#### Task statement:
Exactly as they stand, set down all of the records again.

[Records excerpted from a collection]
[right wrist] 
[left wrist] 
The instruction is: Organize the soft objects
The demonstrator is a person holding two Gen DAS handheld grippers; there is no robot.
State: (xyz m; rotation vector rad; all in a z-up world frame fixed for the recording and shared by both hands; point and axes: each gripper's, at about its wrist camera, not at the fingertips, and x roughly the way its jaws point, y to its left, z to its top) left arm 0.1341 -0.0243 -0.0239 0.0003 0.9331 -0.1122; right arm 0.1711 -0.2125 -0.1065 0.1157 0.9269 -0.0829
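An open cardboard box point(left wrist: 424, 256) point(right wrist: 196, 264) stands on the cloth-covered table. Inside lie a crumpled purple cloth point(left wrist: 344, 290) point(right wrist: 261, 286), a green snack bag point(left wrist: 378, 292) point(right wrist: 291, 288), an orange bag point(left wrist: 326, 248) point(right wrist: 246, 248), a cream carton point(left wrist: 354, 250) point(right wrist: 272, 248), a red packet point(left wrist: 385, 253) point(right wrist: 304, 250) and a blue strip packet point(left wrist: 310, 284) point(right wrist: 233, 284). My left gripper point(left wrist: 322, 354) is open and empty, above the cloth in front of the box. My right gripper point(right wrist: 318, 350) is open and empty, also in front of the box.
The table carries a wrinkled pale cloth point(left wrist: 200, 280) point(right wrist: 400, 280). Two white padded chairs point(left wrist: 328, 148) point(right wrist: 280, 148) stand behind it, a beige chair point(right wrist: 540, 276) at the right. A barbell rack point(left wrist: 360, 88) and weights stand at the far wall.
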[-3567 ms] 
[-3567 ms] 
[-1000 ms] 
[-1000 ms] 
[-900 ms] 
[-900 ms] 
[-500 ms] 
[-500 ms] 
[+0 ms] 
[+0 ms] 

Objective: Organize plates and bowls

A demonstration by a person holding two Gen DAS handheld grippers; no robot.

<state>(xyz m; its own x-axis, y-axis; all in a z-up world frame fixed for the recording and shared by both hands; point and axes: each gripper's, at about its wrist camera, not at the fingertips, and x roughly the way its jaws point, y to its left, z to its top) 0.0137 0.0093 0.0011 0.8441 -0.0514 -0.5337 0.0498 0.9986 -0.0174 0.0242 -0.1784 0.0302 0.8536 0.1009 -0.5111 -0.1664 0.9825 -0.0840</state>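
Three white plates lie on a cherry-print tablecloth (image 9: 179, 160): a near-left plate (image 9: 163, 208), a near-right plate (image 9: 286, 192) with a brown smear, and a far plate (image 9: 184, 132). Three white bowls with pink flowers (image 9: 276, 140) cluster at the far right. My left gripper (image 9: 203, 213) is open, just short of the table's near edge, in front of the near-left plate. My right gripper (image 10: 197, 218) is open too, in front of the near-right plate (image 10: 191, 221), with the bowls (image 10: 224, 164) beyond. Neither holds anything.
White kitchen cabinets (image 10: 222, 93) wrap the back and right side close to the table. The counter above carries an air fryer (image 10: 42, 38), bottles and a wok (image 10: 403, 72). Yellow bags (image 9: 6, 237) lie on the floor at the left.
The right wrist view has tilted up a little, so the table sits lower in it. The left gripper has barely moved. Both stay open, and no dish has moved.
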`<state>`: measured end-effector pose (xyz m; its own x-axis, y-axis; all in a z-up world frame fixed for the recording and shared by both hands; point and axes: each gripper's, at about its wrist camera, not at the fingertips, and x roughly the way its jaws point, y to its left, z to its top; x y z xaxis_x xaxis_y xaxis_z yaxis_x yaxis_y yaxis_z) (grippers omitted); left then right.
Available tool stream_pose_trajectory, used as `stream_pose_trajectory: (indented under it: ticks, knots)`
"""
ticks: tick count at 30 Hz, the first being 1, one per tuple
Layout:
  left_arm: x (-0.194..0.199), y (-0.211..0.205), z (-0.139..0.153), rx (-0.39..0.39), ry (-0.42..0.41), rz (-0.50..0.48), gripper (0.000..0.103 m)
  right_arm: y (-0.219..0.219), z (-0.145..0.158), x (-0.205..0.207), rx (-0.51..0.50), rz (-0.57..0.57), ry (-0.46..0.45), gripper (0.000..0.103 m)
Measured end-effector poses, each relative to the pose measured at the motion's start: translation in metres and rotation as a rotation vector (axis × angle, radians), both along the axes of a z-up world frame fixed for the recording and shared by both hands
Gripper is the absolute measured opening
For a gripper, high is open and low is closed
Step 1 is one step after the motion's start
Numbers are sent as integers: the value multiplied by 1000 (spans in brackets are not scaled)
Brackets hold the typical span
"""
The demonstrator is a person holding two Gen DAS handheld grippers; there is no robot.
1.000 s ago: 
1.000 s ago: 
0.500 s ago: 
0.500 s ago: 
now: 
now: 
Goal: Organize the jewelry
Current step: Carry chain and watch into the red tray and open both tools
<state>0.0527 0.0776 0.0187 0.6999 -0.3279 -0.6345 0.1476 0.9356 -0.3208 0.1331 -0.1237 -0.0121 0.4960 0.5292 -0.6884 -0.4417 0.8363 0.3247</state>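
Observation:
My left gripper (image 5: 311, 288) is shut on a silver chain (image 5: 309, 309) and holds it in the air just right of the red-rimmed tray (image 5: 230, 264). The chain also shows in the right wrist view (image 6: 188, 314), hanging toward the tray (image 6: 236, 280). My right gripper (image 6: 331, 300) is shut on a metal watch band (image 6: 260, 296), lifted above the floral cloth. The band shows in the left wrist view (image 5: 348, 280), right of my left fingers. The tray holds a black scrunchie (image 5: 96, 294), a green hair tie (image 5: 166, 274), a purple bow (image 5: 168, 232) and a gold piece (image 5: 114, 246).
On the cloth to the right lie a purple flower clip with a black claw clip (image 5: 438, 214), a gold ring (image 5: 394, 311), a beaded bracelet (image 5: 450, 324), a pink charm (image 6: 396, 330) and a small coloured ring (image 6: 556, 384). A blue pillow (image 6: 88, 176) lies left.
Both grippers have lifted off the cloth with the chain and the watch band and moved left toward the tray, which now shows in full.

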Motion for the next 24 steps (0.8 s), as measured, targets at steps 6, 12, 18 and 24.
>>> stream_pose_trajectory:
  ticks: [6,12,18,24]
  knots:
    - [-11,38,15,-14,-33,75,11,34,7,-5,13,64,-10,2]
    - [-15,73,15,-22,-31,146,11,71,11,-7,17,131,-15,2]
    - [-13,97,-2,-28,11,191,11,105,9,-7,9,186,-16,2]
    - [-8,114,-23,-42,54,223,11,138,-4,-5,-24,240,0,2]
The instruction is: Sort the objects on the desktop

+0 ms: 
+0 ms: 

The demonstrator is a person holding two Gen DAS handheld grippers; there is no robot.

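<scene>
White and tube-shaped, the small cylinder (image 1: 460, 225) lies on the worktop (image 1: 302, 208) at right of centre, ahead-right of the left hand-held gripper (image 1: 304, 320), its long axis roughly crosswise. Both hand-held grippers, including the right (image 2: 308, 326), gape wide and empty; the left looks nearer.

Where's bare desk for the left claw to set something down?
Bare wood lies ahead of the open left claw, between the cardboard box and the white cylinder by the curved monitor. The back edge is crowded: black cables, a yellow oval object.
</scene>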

#### Response to this task:
[right wrist] 
[left wrist] 
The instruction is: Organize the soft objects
The demonstrator is a person holding two Gen DAS handheld grippers; there is no robot.
State: (xyz m; rotation vector rad; all in a z-up world frame fixed for the recording and shared by both hands; point and axes: each gripper's, at about its wrist camera, not at the fingertips, and x roughly the way its jaws point, y to its left, z to its top) left arm 0.1341 -0.0243 -0.0239 0.0003 0.9331 -0.1122; right arm 0.1711 -0.2125 -0.1065 0.1157 0.9269 -0.0829
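An open cardboard box point(left wrist: 424, 256) point(right wrist: 196, 264) stands on the cloth-covered table. Inside lie a crumpled purple cloth point(left wrist: 344, 290) point(right wrist: 261, 286), a green snack bag point(left wrist: 378, 292) point(right wrist: 291, 288), an orange bag point(left wrist: 326, 248) point(right wrist: 246, 248), a cream carton point(left wrist: 354, 250) point(right wrist: 272, 248), a red packet point(left wrist: 385, 253) point(right wrist: 304, 250) and a blue strip packet point(left wrist: 310, 284) point(right wrist: 233, 284). My left gripper point(left wrist: 322, 354) is open and empty, above the cloth in front of the box. My right gripper point(right wrist: 318, 350) is open and empty, also in front of the box.
The table carries a wrinkled pale cloth point(left wrist: 200, 280) point(right wrist: 400, 280). Two white padded chairs point(left wrist: 328, 148) point(right wrist: 280, 148) stand behind it, a beige chair point(right wrist: 540, 276) at the right. A barbell rack point(left wrist: 360, 88) and weights stand at the far wall.
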[-3567 ms] 
[-3567 ms] 
[-1000 ms] 
[-1000 ms] 
[-900 ms] 
[-900 ms] 
[-500 ms] 
[-500 ms] 
[+0 ms] 
[+0 ms] 

Objective: Organize plates and bowls

A demonstration by a person holding two Gen DAS handheld grippers; no robot.

<state>(xyz m; its own x-axis, y-axis; all in a z-up world frame fixed for the recording and shared by both hands; point and axes: each gripper's, at about its wrist camera, not at the fingertips, and x roughly the way its jaws point, y to its left, z to its top) 0.0137 0.0093 0.0011 0.8441 -0.0514 -0.5337 0.0498 0.9986 -0.0174 0.0242 -0.1784 0.0302 0.8536 0.1009 -0.5111 -0.1664 0.9825 -0.0840</state>
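Three white plates lie on a cherry-print tablecloth (image 9: 179, 160): a near-left plate (image 9: 163, 208), a near-right plate (image 9: 286, 192) with a brown smear, and a far plate (image 9: 184, 132). Three white bowls with pink flowers (image 9: 276, 140) cluster at the far right. My left gripper (image 9: 203, 213) is open, just short of the table's near edge, in front of the near-left plate. My right gripper (image 10: 197, 218) is open too, in front of the near-right plate (image 10: 191, 221), with the bowls (image 10: 224, 164) beyond. Neither holds anything.
White kitchen cabinets (image 10: 222, 93) wrap the back and right side close to the table. The counter above carries an air fryer (image 10: 42, 38), bottles and a wok (image 10: 403, 72). Yellow bags (image 9: 6, 237) lie on the floor at the left.
The right wrist view has tilted up a little, so the table sits lower in it. The left gripper has barely moved. Both stay open, and no dish has moved.
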`<state>`: measured end-effector pose (xyz m; its own x-axis, y-axis; all in a z-up world frame fixed for the recording and shared by both hands; point and axes: each gripper's, at about its wrist camera, not at the fingertips, and x roughly the way its jaws point, y to its left, z to its top; x y z xaxis_x xaxis_y xaxis_z yaxis_x yaxis_y yaxis_z) (grippers omitted); left then right.
Available tool stream_pose_trajectory, used as `stream_pose_trajectory: (indented under it: ticks, knots)`
"""
ticks: tick count at 30 Hz, the first being 1, one per tuple
Layout:
  left_arm: x (-0.194..0.199), y (-0.211..0.205), z (-0.139..0.153), rx (-0.39..0.39), ry (-0.42..0.41), rz (-0.50..0.48), gripper (0.000..0.103 m)
  right_arm: y (-0.219..0.219), z (-0.145..0.158), x (-0.205..0.207), rx (-0.51..0.50), rz (-0.57..0.57), ry (-0.46..0.45), gripper (0.000..0.103 m)
Measured end-effector poses, each relative to the pose measured at the motion's start: translation in metres and rotation as a rotation vector (axis × angle, radians), both along the axes of a z-up world frame fixed for the recording and shared by both hands
Gripper is the absolute measured opening
For a gripper, high is open and low is closed
Step 1 is one step after the motion's start
Numbers are sent as integers: the value multiplied by 1000 (spans in brackets are not scaled)
Brackets hold the typical span
"""
The demonstrator is a person holding two Gen DAS handheld grippers; there is no robot.
1.000 s ago: 
1.000 s ago: 
0.500 s ago: 
0.500 s ago: 
now: 
now: 
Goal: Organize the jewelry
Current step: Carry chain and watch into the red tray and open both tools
<state>0.0527 0.0776 0.0187 0.6999 -0.3279 -0.6345 0.1476 0.9356 -0.3208 0.1331 -0.1237 -0.0121 0.4960 0.5292 -0.6884 -0.4417 0.8363 0.3247</state>
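Observation:
My left gripper (image 5: 311, 288) is shut on a silver chain (image 5: 309, 309) and holds it in the air just right of the red-rimmed tray (image 5: 230, 264). The chain also shows in the right wrist view (image 6: 188, 314), hanging toward the tray (image 6: 236, 280). My right gripper (image 6: 331, 300) is shut on a metal watch band (image 6: 260, 296), lifted above the floral cloth. The band shows in the left wrist view (image 5: 348, 280), right of my left fingers. The tray holds a black scrunchie (image 5: 96, 294), a green hair tie (image 5: 166, 274), a purple bow (image 5: 168, 232) and a gold piece (image 5: 114, 246).
On the cloth to the right lie a purple flower clip with a black claw clip (image 5: 438, 214), a gold ring (image 5: 394, 311), a beaded bracelet (image 5: 450, 324), a pink charm (image 6: 396, 330) and a small coloured ring (image 6: 556, 384). A blue pillow (image 6: 88, 176) lies left.
Both grippers have lifted off the cloth with the chain and the watch band and moved left toward the tray, which now shows in full.
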
Motion for the next 24 steps (0.8 s), as measured, targets at steps 6, 12, 18 and 24.
>>> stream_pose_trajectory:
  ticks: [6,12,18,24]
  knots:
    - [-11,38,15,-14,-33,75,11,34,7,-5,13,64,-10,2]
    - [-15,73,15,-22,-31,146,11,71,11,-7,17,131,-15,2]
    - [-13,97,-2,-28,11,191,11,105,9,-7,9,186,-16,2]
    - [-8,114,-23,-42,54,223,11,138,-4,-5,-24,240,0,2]
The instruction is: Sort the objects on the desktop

+0 ms: 
+0 ms: 

The demonstrator is a person holding two Gen DAS handheld grippers; there is no robot.

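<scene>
White and tube-shaped, the small cylinder (image 1: 460, 225) lies on the worktop (image 1: 302, 208) at right of centre, ahead-right of the left hand-held gripper (image 1: 304, 320), its long axis roughly crosswise. Both hand-held grippers, including the right (image 2: 308, 326), gape wide and empty; the left looks nearer.

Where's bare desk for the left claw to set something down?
Bare wood lies ahead of the open left claw, between the cardboard box and the white cylinder by the curved monitor. The back edge is crowded: black cables, a yellow oval object.
</scene>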

No more output is needed for this exercise.